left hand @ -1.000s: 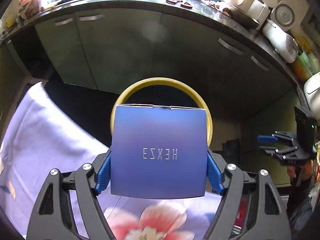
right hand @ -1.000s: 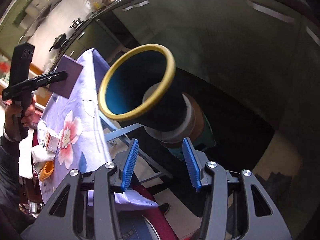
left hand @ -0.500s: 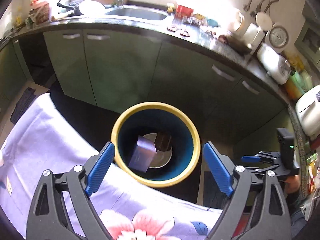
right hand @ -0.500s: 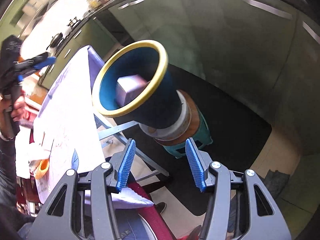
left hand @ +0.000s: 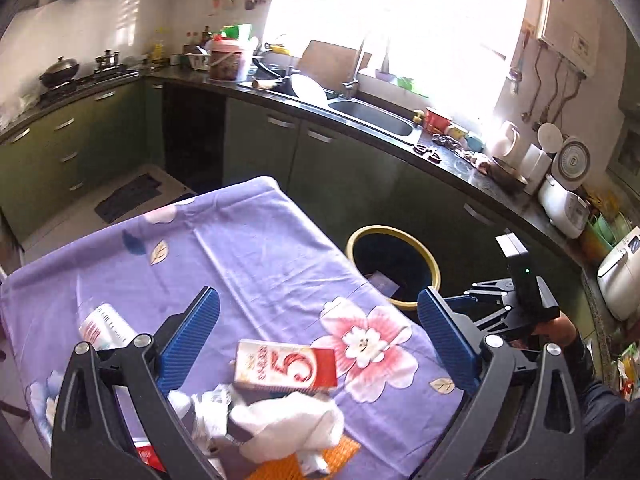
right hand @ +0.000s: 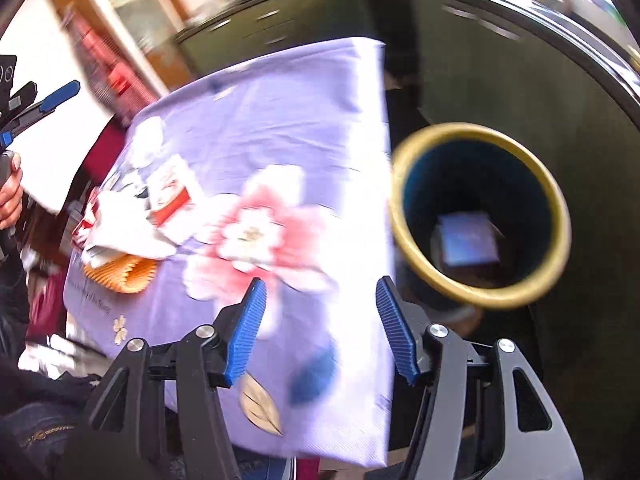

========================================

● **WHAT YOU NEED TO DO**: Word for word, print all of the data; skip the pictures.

● **TASK SOLUTION**:
left hand @ -1.000s: 
right hand @ -1.000s: 
left hand @ -0.500s: 
right hand @ -0.500s: 
left hand @ +0.000s: 
right hand @ +0.000s: 

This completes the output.